▸ Your objective:
From the line with "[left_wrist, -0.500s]" to the line with "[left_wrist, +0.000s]", retype every line exactly, including those two, and leave out the rest of the data below.

▸ Supplied information:
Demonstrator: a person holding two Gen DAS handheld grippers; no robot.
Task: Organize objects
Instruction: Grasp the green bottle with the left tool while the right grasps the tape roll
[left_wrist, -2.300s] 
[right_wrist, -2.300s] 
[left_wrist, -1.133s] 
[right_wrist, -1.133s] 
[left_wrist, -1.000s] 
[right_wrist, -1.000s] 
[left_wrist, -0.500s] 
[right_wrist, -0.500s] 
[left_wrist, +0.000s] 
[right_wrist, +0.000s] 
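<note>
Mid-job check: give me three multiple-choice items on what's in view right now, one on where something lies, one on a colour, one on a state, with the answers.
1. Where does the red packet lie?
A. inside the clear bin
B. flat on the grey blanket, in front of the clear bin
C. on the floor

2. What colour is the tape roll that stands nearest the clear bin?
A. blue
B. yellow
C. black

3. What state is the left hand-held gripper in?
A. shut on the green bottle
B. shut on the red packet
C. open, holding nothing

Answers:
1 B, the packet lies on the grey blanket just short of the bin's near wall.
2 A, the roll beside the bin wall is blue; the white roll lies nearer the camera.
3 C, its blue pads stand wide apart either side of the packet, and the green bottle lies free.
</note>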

▸ Answer to the problem:
[left_wrist, -0.500s] 
[right_wrist, -0.500s] 
[left_wrist, +0.000s] 

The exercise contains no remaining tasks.